== SOURCE MATERIAL
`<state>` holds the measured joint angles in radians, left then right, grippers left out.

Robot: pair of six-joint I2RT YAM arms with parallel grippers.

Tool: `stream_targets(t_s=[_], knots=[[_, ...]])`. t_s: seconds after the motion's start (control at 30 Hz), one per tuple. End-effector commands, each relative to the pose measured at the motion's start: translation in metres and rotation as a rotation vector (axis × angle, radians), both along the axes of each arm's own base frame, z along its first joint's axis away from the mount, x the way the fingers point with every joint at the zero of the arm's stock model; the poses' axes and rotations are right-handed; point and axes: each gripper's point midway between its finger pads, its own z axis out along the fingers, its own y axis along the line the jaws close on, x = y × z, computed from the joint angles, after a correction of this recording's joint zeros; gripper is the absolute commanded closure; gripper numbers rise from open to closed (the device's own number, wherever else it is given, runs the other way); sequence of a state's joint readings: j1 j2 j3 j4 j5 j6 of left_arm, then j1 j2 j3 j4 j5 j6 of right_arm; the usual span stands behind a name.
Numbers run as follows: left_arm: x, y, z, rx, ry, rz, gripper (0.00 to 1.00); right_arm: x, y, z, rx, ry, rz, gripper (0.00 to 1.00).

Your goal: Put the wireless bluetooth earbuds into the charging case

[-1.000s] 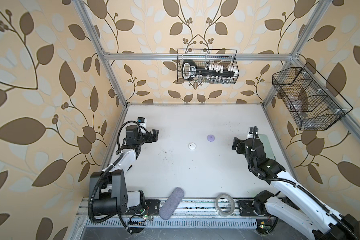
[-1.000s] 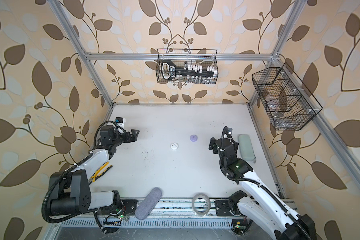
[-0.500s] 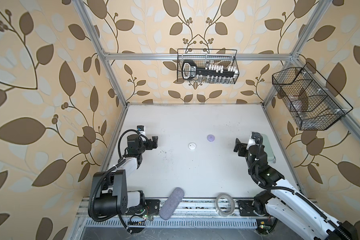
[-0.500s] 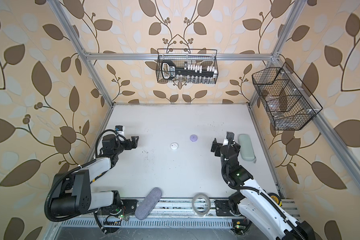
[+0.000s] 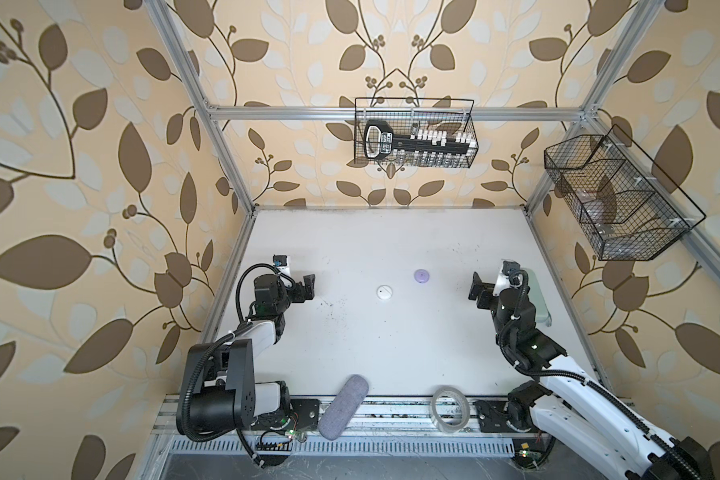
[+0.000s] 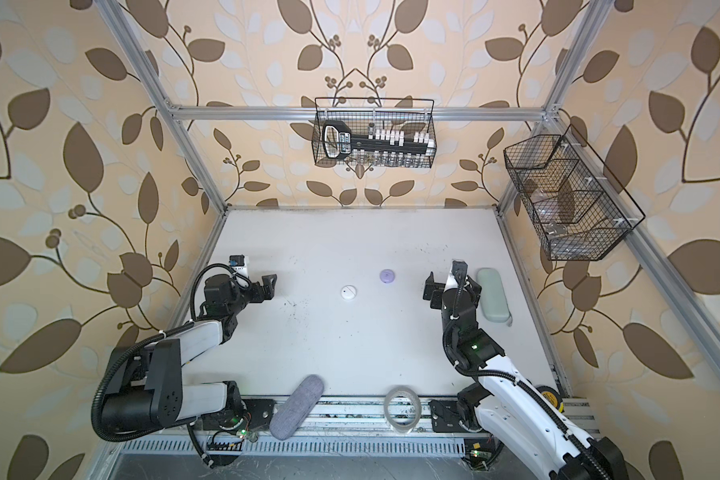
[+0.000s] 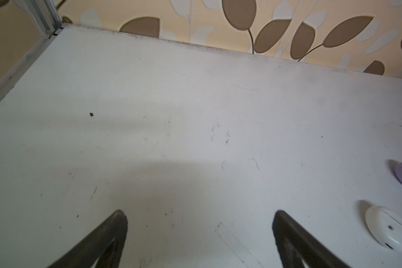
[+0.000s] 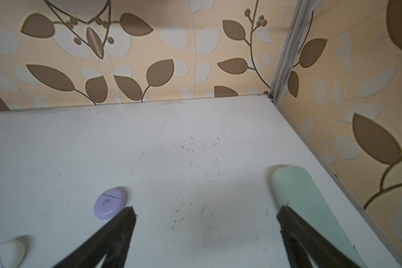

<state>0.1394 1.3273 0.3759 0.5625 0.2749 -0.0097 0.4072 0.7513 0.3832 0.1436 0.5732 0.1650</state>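
Left gripper (image 5: 305, 286) (image 7: 199, 213): jaws spread wide, nothing between them, bare desk (image 5: 391, 353) under them, near the desk's left edge. Right gripper (image 5: 477, 291) (image 8: 205, 211): jaws also spread wide and empty, near the desk's right edge. Both grippers point toward the middle of the desk.

Lilac charging case (image 5: 421, 275) (image 8: 109, 206): round, lid shut, flat on the desk about mid-width. In the right wrist view it lies just beside one finger, and I cannot tell whether they touch.

White charging case (image 5: 384, 291) (image 7: 389, 228): round, shut, near the lilac one but apart from it, slightly closer to the front edge. It is well apart from the left gripper.

Earbuds: cannot tell where they are, since both cases lie closed.

Mint-green oblong case (image 6: 493, 299) (image 8: 311, 208) lies along the right edge, beside the right arm. Grey fabric case (image 5: 344, 405) and tape roll (image 5: 449, 409) sit at the front edge. Wire baskets hang on the back wall (image 5: 414, 133) and the right wall (image 5: 620, 199).
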Motion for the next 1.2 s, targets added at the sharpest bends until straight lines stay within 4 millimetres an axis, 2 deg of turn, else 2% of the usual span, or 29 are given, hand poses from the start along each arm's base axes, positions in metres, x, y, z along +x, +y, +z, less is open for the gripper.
stream_targets(t_s=[0.0,0.27,0.3,0.43,0.63,0.87,1.0,1.17], knots=[[0.012,0.009,0.014,0.013,-0.063,0.028,0.01,-0.004,0.012,0.002,-0.009,-0.050,0.099,0.03],[0.019,0.011,0.000,0.018,-0.039,0.034,0.01,-0.010,0.011,-0.003,-0.012,-0.098,0.117,0.04],[0.021,0.011,-0.010,0.017,-0.019,0.031,0.01,-0.009,0.010,-0.005,-0.014,-0.092,0.116,0.04],[0.016,-0.002,-0.016,0.050,-0.032,-0.021,0.01,-0.005,0.010,-0.007,-0.024,-0.078,0.112,0.04],[0.015,-0.004,-0.017,0.045,-0.039,-0.025,0.01,0.000,-0.003,-0.014,-0.029,-0.072,0.065,0.04],[0.016,0.001,-0.016,0.042,-0.036,0.003,0.01,0.013,-0.031,-0.037,-0.058,-0.042,-0.033,0.04],[0.016,0.001,-0.016,0.043,-0.036,0.004,0.01,0.022,-0.030,-0.039,-0.088,-0.020,-0.029,0.04],[0.016,0.001,-0.016,0.042,-0.036,0.004,0.01,0.027,-0.039,-0.044,-0.107,-0.018,-0.066,0.03]])
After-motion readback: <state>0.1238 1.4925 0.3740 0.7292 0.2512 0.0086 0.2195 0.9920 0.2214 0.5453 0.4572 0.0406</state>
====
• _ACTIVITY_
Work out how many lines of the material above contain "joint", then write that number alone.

• _WRITTEN SOLUTION_
3